## Task statement
Starting at the first line of the records below, reproduce every line up to and including the line with "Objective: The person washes", but leave out all pictures.

[Records excerpted from a collection]
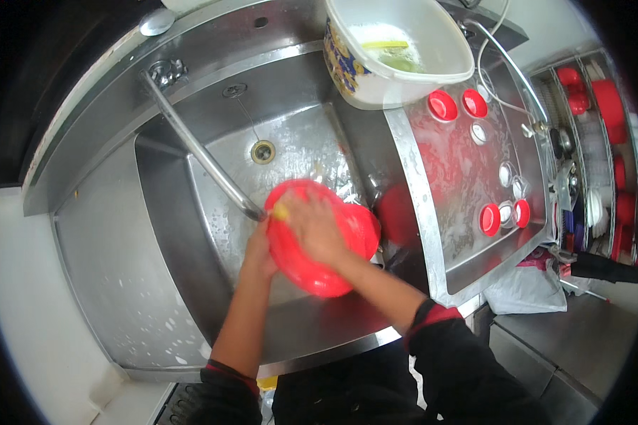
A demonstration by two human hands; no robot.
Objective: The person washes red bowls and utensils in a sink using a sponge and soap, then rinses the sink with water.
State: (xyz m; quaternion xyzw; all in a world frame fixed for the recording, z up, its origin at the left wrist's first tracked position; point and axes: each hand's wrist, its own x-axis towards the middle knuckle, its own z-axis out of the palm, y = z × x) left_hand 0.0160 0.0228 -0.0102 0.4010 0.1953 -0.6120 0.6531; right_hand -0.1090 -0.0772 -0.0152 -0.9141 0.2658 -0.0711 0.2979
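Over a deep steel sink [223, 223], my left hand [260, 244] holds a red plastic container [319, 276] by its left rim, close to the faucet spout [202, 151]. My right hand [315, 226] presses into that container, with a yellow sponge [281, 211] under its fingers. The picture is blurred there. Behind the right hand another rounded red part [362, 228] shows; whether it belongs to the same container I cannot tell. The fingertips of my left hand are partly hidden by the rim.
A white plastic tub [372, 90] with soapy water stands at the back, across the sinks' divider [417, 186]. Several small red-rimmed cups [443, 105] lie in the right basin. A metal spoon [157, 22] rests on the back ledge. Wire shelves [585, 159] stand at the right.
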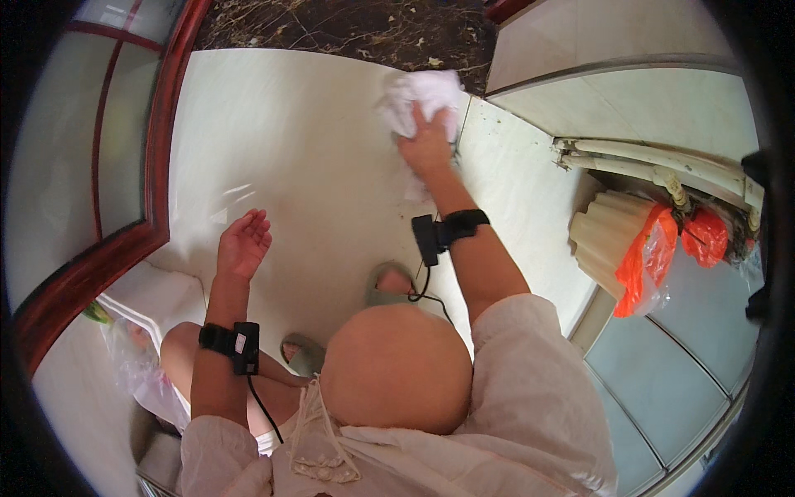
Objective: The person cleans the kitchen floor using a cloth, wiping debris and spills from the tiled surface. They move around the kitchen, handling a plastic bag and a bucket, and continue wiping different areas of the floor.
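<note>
Stretched out ahead, my right hand point(428, 143) presses on a bunched pale pink-white cloth point(428, 93). The cloth lies on the light floor tiles point(292, 136), at the border with a dark marbled stone strip point(335, 31). Its outline is slightly blurred. My left hand point(245, 243) is raised over the floor at the left, palm turned inward, fingers loosely curled and holding nothing. A black wired band is strapped on each forearm.
A red-brown framed glass door point(158, 124) stands at the left. Plastic bags point(133, 354) hang beside a white container behind my left arm. At the right, pipes point(658, 163) run along the wall above a ribbed beige object point(605, 233) and an orange plastic bag point(649, 261). My slippered feet are below.
</note>
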A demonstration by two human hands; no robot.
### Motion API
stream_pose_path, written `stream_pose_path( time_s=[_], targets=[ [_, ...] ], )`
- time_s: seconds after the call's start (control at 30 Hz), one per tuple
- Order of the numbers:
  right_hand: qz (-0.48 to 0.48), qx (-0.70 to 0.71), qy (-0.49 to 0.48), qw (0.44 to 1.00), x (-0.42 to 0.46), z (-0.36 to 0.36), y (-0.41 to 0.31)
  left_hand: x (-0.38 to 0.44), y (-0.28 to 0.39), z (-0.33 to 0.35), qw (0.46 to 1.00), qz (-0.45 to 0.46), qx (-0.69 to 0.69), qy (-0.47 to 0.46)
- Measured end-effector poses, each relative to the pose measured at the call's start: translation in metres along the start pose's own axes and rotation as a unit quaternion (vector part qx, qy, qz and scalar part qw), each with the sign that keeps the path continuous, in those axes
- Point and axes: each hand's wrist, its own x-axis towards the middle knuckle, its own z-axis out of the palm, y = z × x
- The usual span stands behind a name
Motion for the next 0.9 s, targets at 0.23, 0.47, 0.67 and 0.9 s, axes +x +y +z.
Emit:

## Solution to this task
A demonstration by two human hands; no robot.
Objective: The person washes red bowls and utensils in a sink using a sponge and soap, then rinses the sink with water.

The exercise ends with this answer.